Motivación existencial

Ricón para pequeñas reflexiones ahora que las puestas de sol se ven desde los cuarenta...
por Dondo Moreno




viernes, 28 de julio de 2017

Un regalo muy dulce


  Recuerdo cuando me llamó mi padre a su despacho. Andaba atareado con sus cosas de profesor, como siempre. Cuando me dijo que como regalo por haber aprobado me llevaría con él a Madrid, me fui corriendo a buscar a mamá para decírselo. Recuerdo el abrazo que los dos nos dimos en la cocina. Ella también estaba muy contenta.

  Las diez horas del viaje en tren nos dieron para mucho. Yo me entretenía viendo los paisajes del campo y de los sitios por donde pasábamos. Mientras papá leía unos papeles, mamá me hablaba de un mercado que se montaba en la calle los domingos, donde podría uno encontrar cualquier cosa que quisiese.  

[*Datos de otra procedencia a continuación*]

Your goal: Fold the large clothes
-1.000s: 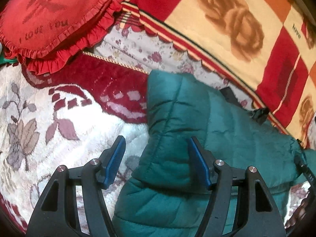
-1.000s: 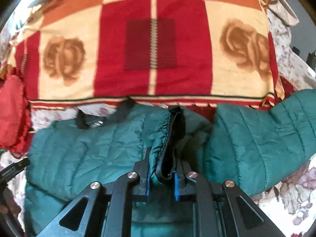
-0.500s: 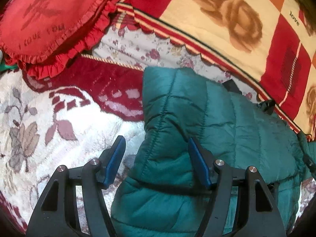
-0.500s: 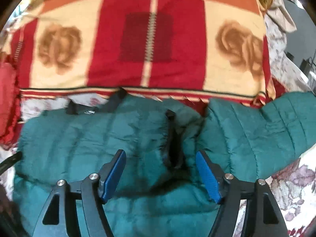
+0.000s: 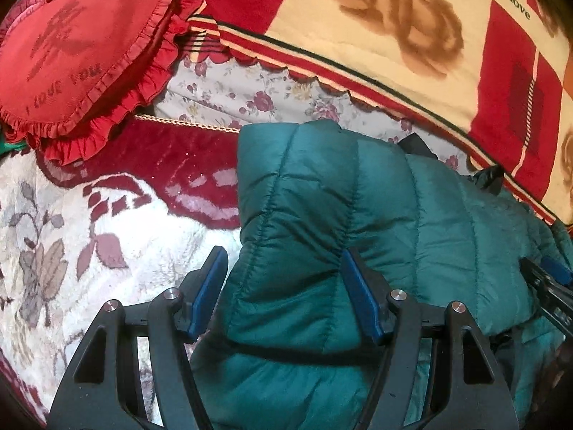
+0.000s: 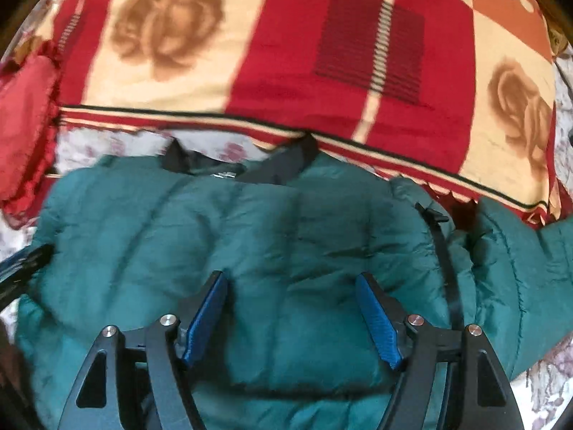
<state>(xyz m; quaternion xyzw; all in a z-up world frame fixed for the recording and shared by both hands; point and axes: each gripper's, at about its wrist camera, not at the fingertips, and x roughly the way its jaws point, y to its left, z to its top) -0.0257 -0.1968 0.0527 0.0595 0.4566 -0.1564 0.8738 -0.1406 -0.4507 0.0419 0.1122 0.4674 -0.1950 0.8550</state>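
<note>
Teal quilted puffer jacket (image 6: 286, 236) folded flat; left claw (image 5: 283, 276), right claw (image 6: 292, 301) spread, empty.

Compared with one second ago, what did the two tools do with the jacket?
The right tool let go of the black zipper edge and opened over the green jacket. The left tool stayed open at the jacket's folded edge; the red pillow is unmoved.

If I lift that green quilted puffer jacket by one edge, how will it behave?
The green quilted puffer jacket will probably flop and drape, since it already lies folded over itself. Its puffed panels suggest it is light for its bulk and may spring open. The sheen of its fabric hints that it could slip from a shallow pinch.
</note>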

  -Quiero un coche de bomberos, me dije, o no, mejor un balón Tango del mundial ochenta y dos. O, no mejor…- 

 En esas estaba cuando llegamos a la estación de tren. No había visto tanta gente junta en mi vida, ¿De dónde salían?, Fueras por donde fueras siempre había gente por todas partes, en la calle, en los bares, ¿No trabajaban, no tenían casa? Hoy que lo recuerdo me río, porque a pesar de llevar casi veinticinco años viviendo en Madrid, aún sigue persistiendo en mi esa sensación de aglomeración, de exceso, de agobio, y eso que entonces no me subí a un coche…

 Mientras papá trabajaba, mamá me llevó al Museo del Prado, al Parque del Retiro, de tiendas por la Gran Vía... Por alguna razón esas no eran las tiendas que yo quería ver. Mi cabeza seguía pensando en el domingo y en ir a comprar a ese mercado callejero que tanto excitaba mi imaginación.

 Llegó el gran día y me faltó tiempo para ducharme y vestirme. Casi me atraganto en la cafetería del hotel con el cola cao que por más que lo intentaba no bajaba en el vaso.

 Cuando ya salimos afuera, al poco de ir caminando, mi padre me dijo que cerrara los ojos, que tenía una sorpresa; no podía ni imaginarme que me llevaría a aquella tienda. Recuerdo que me quedé alelado delante de ese escaparate, lleno hasta las topes de golosinas; cuando entré la cosa fue a peor y fui incapaz de articular palabra alguna mientras el empleado que me atendía me hablaba preguntándome qué me gustaba y metía en una bolsa toda clase de chuches. Aquella fue la primera vez que fui a Caramelos Paco

 Es curioso. De aquel día solo recuerdo la moneda de veinticinco pesetas que me dio mi madre y cómo en aquella bolsa de plástico caían los dulces uno detrás de otro, tantos que aún llevaba caramelos encima cuando cogimos el tren de vuelta a Santiago.

 Hoy es domingo y estoy en el acuario con mi hijo de apenas cuatro años, viendo a los peces y como abren la boca para coger aire y alimentarse;  seguramente esa misma boca se me quedó a mi cuando abrí los ojos y vi aquel océano de dulce que en vez de peces, estaba lleno de golosinas.